漢字に倣って中国以外の国で作られた漢字体の文字
広義では方言文字・職域文字・個人文字や仮名合字も含む。学者によって定義・解釈が異なり、調査が不十分であるなどの理由から、国字とされる文字にも疑義がある場合が多く、逆に渉猟が不十分なため漏れた文字も多い。
日本で作られた国字
和字・倭字・皇朝造字・和製漢字などとも呼ばれる。会意に倣って作られることが多い。峠(とうげ)・榊(さかき)・畑(はたけ)・辻(つじ)など古く作られたものと、西洋文明の影響で近代に作られた膵(スイ)・腺(セン)・腟 (チツ、本来はシツ)・瓩(キログラム)・鞄(かばん)などがある。主に訓のみであるが、働(はたらく・ドウ)のように音があるものもあり、鋲(ビョウ)・鱇(コウ)など音のみのものもある。「錻」には「錻力」と表記したときの音読み「ブ」と、「錻」一字で表記することで音読みから派生した訓読み「ぶりき」がある。
中国などに同じ字体の字があることを知らずに作ったと考えられる文字〔「俥(くるま・じんりきしゃ)」・「閖(ゆり・しなたりくぼ)」・「鯏(あさり)」など〕や、漢字に新たな意味を追加したもの〔「森(もり)」・「椿(つばき)」・「沖(おき)」など〕は、国字とは呼ばず、その訓に着目して国訓と呼ばれる。
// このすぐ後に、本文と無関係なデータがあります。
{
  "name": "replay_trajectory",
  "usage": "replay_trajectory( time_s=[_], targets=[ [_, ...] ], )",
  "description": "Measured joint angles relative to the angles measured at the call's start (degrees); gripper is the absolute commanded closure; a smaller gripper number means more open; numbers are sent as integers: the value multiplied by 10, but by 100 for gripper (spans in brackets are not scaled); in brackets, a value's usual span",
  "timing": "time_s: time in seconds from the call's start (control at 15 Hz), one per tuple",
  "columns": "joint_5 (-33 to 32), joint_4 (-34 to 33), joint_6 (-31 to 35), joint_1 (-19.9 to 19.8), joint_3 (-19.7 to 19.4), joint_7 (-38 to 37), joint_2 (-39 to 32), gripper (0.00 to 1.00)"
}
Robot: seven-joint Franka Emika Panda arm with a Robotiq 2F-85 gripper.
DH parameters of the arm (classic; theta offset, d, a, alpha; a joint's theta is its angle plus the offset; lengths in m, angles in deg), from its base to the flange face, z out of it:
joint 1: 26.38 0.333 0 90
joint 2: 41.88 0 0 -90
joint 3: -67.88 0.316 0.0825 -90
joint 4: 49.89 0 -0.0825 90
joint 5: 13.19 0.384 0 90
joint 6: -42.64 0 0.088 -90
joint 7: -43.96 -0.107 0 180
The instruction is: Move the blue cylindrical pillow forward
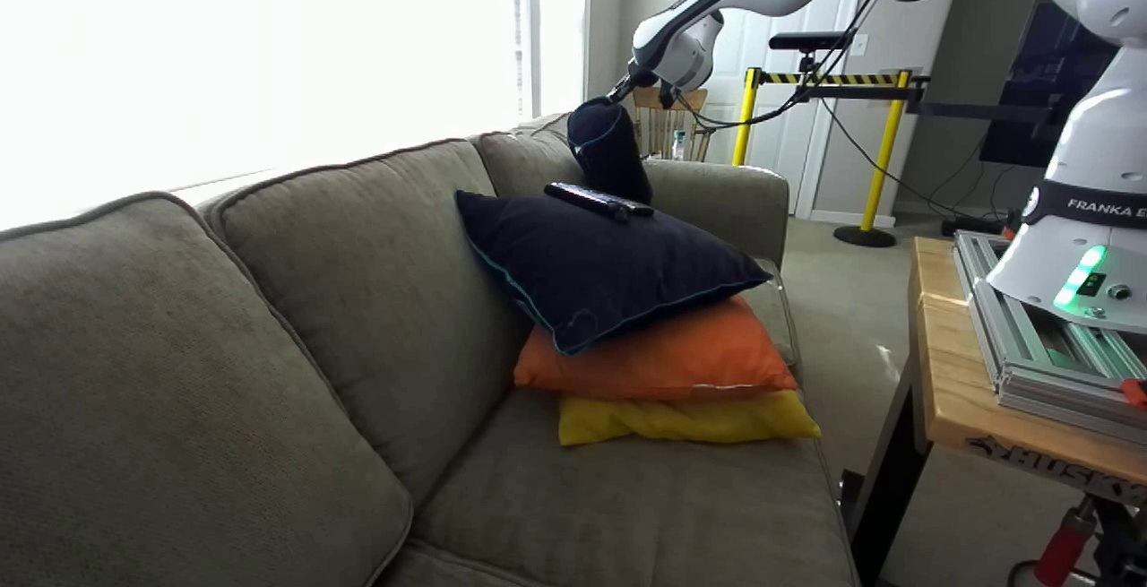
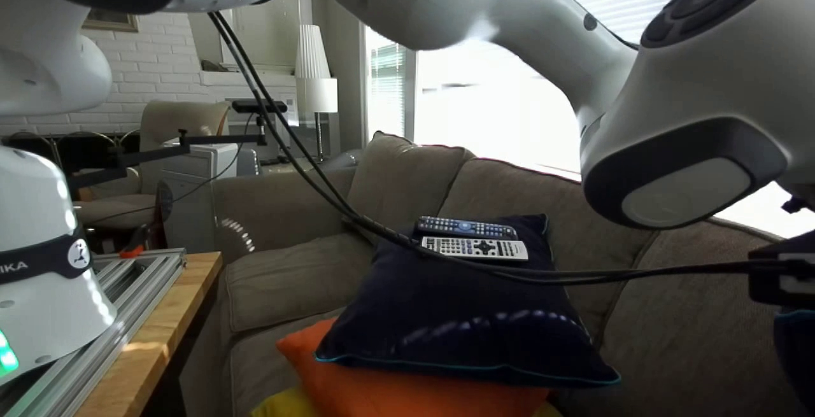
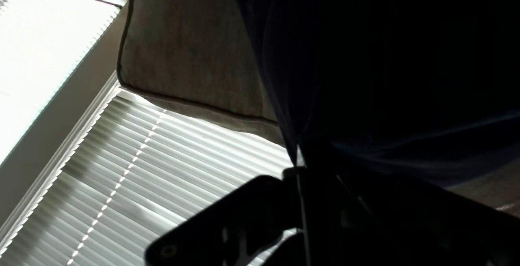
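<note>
The blue cylindrical pillow is a dark navy roll, tilted, beyond the large navy square cushion in an exterior view. Its lower end is partly hidden behind that cushion, so I cannot tell whether it rests on anything. My gripper is at its top end. In the wrist view the gripper is shut with the fabric gathered at its fingertips, and the pillow fills the upper right, very dark. In an exterior view only a dark part of the pillow shows at the right edge, below the gripper.
The large navy cushion lies on an orange cushion and a yellow cushion on the sofa. Two remotes lie on the navy cushion. Black cables hang along the arm. A wooden table carries the robot base.
</note>
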Motion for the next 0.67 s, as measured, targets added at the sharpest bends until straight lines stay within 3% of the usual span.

中国などで意味が失われているもの〔「雫(しずく)」など〕は、中国などで失われた意味が日本に残った可能性も否定できず、国訓ともいえない。国訓のある文字に着目して、国訓字と呼ばれることもあるが、一般的ではない。
日本で作られた国字の輸出現象も見られる。例えば、上記の「働」は、中国語や朝鮮語・韓国語に取り入れられ、日本で作られた国字と全く同じ意味・用法で頻用され、国字同様に「動」と同じ各国語の発音(例:北京語ではdong)で会話されている。また、〔「鱈(たら)」など〕や、姓の「畑(はた)」は中国でも日本人の姓を表記するために用いられて、『新華字典』などの字書にも収録されているが、いずれも、つくり(音符)の「雪」や「田」の中国語音で読まれている。
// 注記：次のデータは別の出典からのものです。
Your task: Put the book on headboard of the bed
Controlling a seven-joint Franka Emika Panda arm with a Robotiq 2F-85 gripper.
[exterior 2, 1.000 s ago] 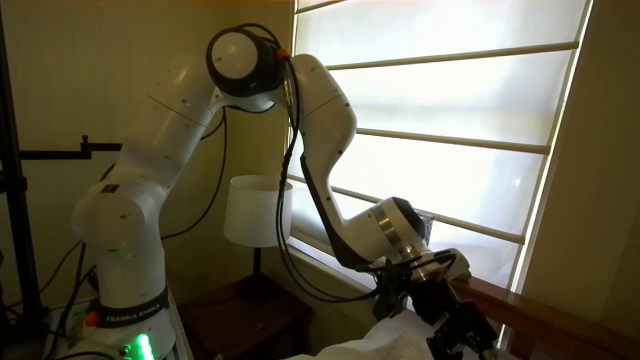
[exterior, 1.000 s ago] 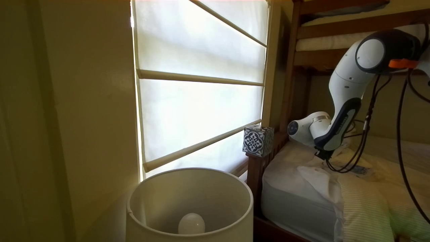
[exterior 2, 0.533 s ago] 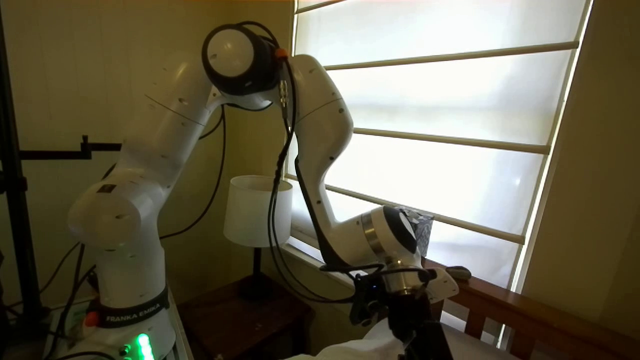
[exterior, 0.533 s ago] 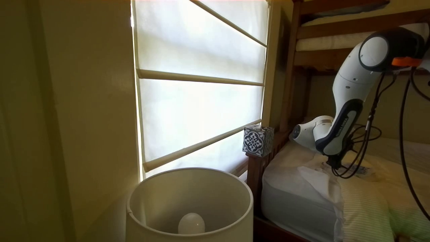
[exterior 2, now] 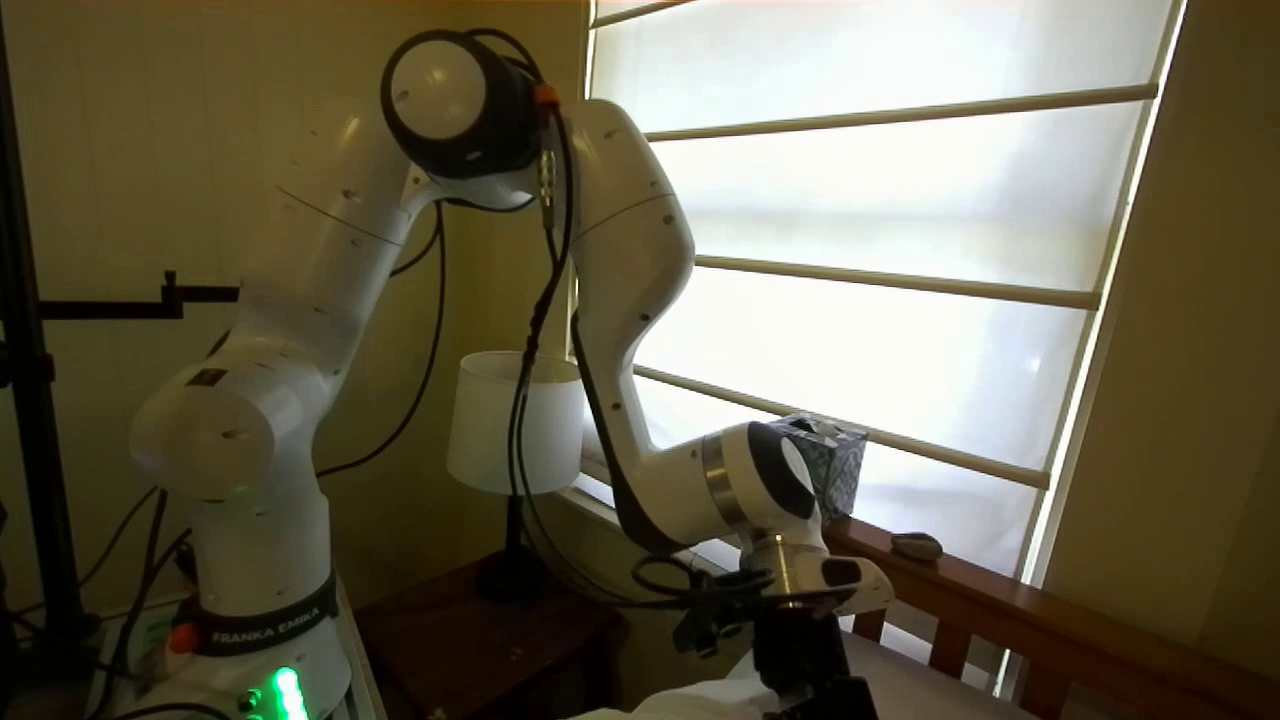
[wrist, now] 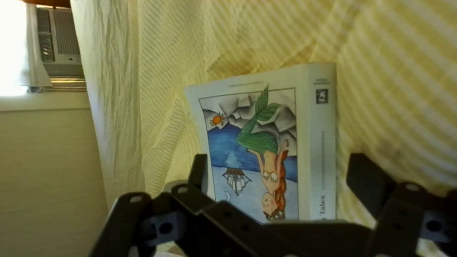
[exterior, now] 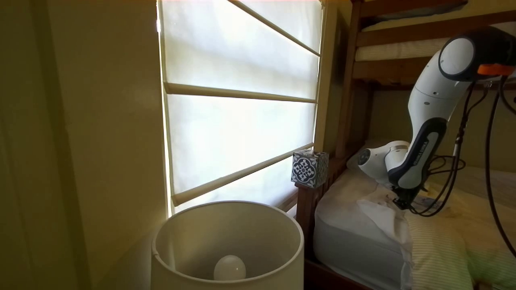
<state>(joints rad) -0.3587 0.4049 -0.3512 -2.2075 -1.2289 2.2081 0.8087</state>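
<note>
In the wrist view a thin book point(wrist: 253, 117) with a pale border, a mermaid picture and a pale spine lies on yellow-and-white striped bedding. My gripper point(wrist: 278, 175) is open above it. One finger overlaps the book's left edge and the other is over the bedding beyond the spine. Nothing is held. In an exterior view the gripper point(exterior: 403, 201) hangs low over the bed point(exterior: 354, 233), and a small bluish patch behind it may be the book. The brown wooden headboard point(exterior 2: 1060, 625) has a rail with slats; its post point(exterior: 305, 209) also shows.
A patterned box point(exterior: 309, 169) stands on the headboard post. A small grey object point(exterior 2: 917, 546) lies on the headboard rail. A lamp point(exterior 2: 515, 420) stands on a nightstand point(exterior 2: 480, 650). The upper bunk point(exterior: 435, 34) is above. Cables hang from the arm.
The arm has moved back toward its base, away from the headboard, and the gripper has swung to point more downward. The patterned box and grey object are now less covered by the arm.
</note>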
〔「鰮(いわし)」・「鱚(きす)」など〕のように、中国にもともと同じ字体の字があり、日本で使われる意味を加えて使っている字もあるが、これらには、現在は使われなくとも、別に漢字本来の意味があるため、国字とは言えない。
また、日本人が移民として渡った国にも便宜上、その国の言葉を漢字として表した事がある。その一例として、ブラジルでは戦前、「ミル・レーイス」というお金の単位に「かねへん+千」という漢字が使われた。ポルトガル語で「ミル」は「千」であるが所以である。
日本以外で作られた「国字」
日本以外でも日本の場合と同様に、韓国の国字・字喃(ベトナム国字)が作られている。日本の国字と異なり、主に形声に倣って作られている。朝鮮国字の場合、構成要素に漢字の他、ハングルが使われる。日本同様に漢字に意味を追加したものを朝鮮では国義字といい、音を追加したものを国音字と呼ぶ。
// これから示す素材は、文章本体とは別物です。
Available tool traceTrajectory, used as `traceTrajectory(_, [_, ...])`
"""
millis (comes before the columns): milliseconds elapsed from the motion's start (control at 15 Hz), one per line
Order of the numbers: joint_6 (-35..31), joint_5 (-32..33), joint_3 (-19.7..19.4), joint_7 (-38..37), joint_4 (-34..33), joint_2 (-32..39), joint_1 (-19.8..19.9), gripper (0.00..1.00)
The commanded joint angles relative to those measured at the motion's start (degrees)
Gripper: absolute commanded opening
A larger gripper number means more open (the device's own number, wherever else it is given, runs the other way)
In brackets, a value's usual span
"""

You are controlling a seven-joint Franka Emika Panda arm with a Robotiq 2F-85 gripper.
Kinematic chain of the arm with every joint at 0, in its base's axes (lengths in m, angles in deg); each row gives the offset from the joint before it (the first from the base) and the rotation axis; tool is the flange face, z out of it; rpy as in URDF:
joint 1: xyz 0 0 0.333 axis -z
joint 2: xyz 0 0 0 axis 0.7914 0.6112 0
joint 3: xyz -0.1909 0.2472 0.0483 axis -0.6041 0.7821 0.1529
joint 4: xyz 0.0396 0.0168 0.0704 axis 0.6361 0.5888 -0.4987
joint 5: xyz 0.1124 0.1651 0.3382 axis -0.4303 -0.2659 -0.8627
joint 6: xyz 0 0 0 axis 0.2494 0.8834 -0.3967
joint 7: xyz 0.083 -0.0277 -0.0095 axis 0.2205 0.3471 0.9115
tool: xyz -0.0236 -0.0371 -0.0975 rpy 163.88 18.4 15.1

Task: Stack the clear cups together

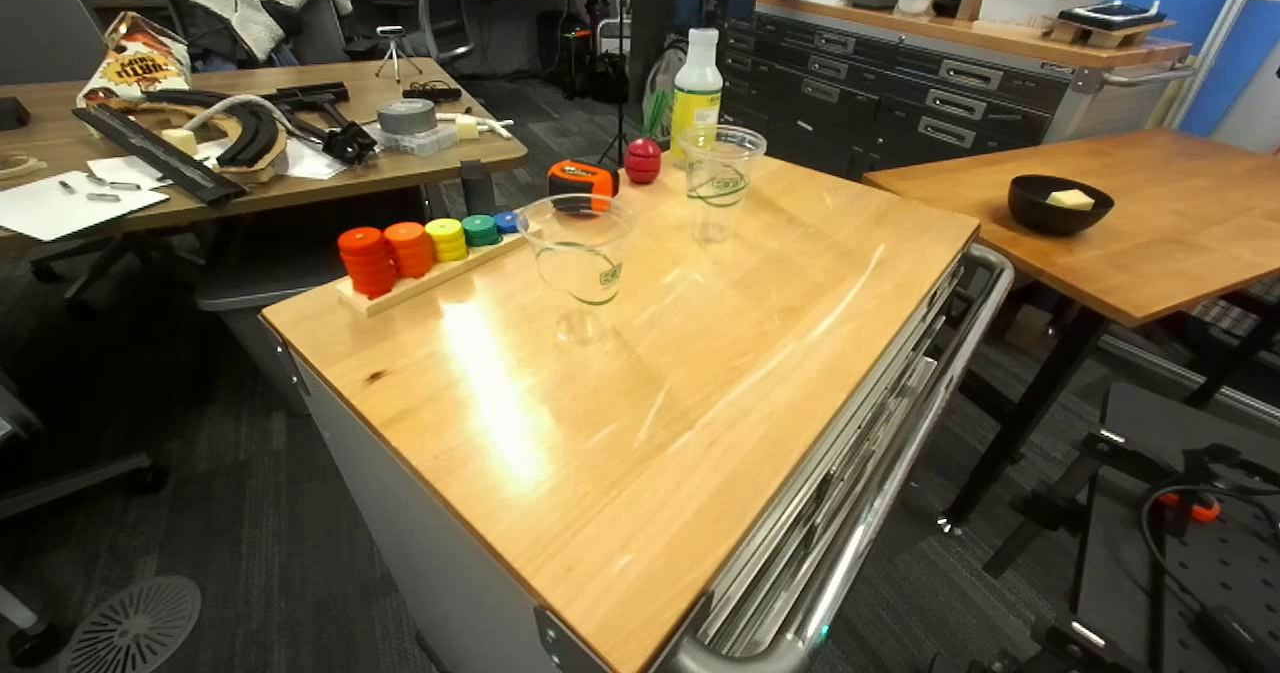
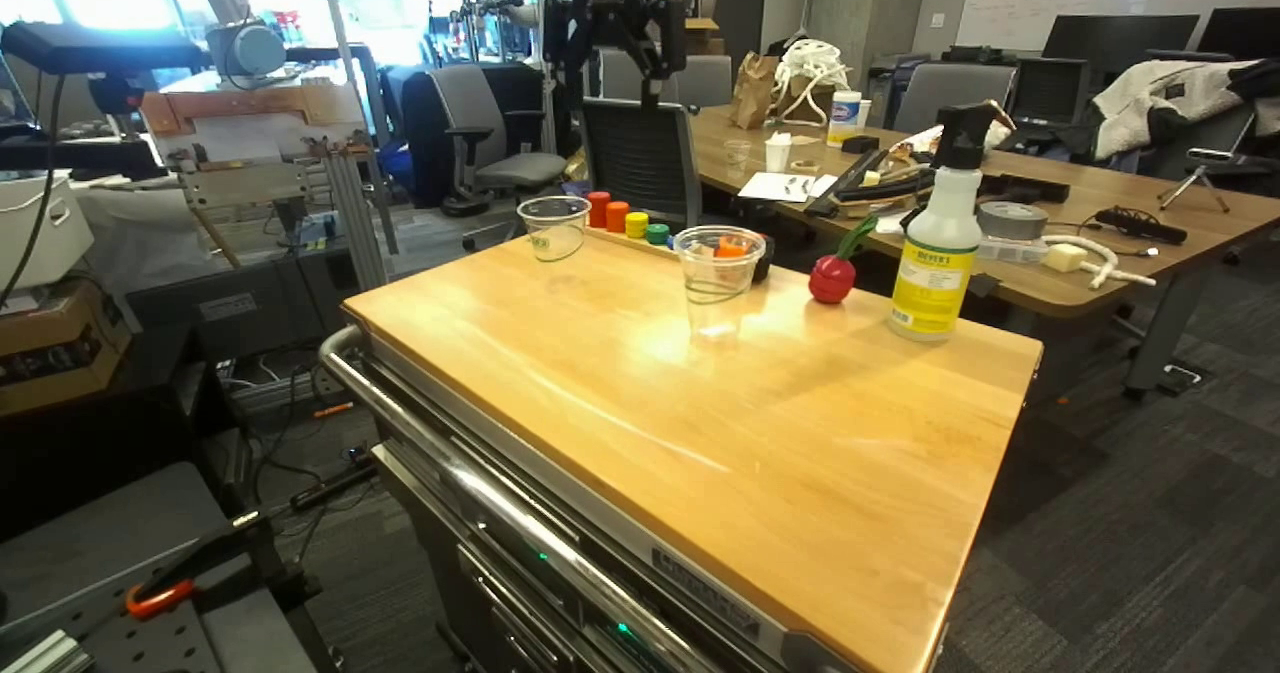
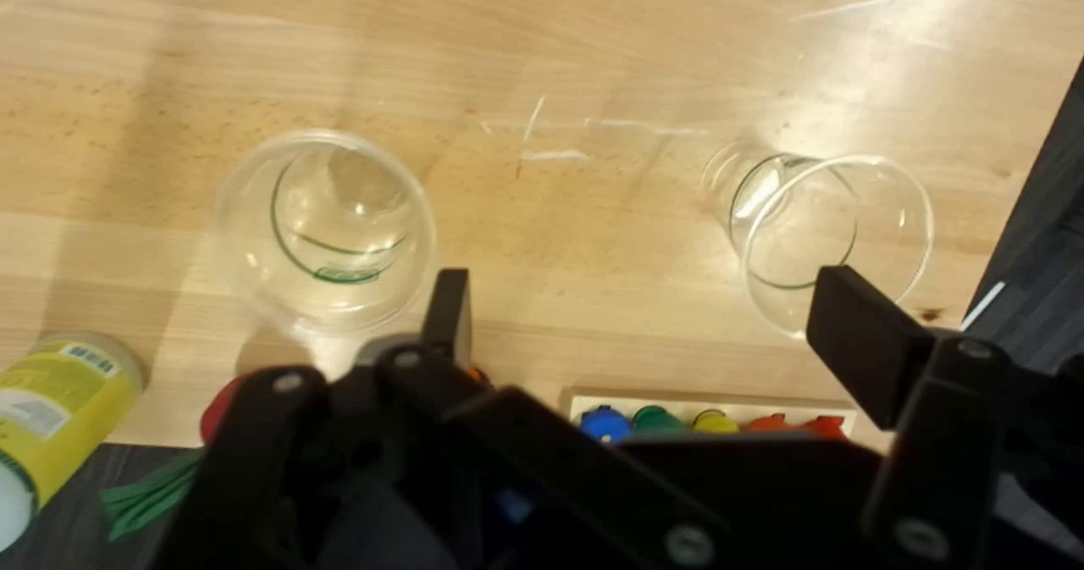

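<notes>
Two clear cups stand upright and apart on the wooden cart top. The cup near the bottle (image 1: 718,188) shows in both exterior views (image 2: 715,288) and at the left in the wrist view (image 3: 330,231). The cup near the red end of the ring toy (image 1: 580,263) also shows in both exterior views (image 2: 556,238) and at the right in the wrist view (image 3: 834,231). My gripper (image 3: 648,316) is open and empty above the cart. Its fingers lie between the two cups in the wrist view, with the right finger overlapping the right cup's rim. It also hangs at the top of an exterior view (image 2: 612,38).
A ring toy (image 1: 430,278) with coloured discs lies along the cart's edge. An orange tape measure (image 1: 583,181), a red radish-like toy (image 2: 832,279) and a yellow-labelled spray bottle (image 2: 930,273) stand along the same side. Another clear cup (image 2: 737,156) is on the background table.
</notes>
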Motion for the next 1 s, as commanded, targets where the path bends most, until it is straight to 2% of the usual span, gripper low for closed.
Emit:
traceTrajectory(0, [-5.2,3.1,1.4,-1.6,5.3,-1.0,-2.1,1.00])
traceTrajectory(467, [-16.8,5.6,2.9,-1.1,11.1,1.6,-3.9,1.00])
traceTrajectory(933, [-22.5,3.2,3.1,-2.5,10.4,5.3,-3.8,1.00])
なお、女真文字・契丹文字も漢字に倣って作られたが、その民族の国家が滅亡して長期間が経過したためか、国字とは呼ばれない。壮族の作った古壮字も漢字に倣ったものであるが、中国の一少数民族であるためか、国字とは呼ばれない。西夏文字も構成方法は漢字を踏襲しているが、部品が漢字とは共通しないので、国字とは言えない。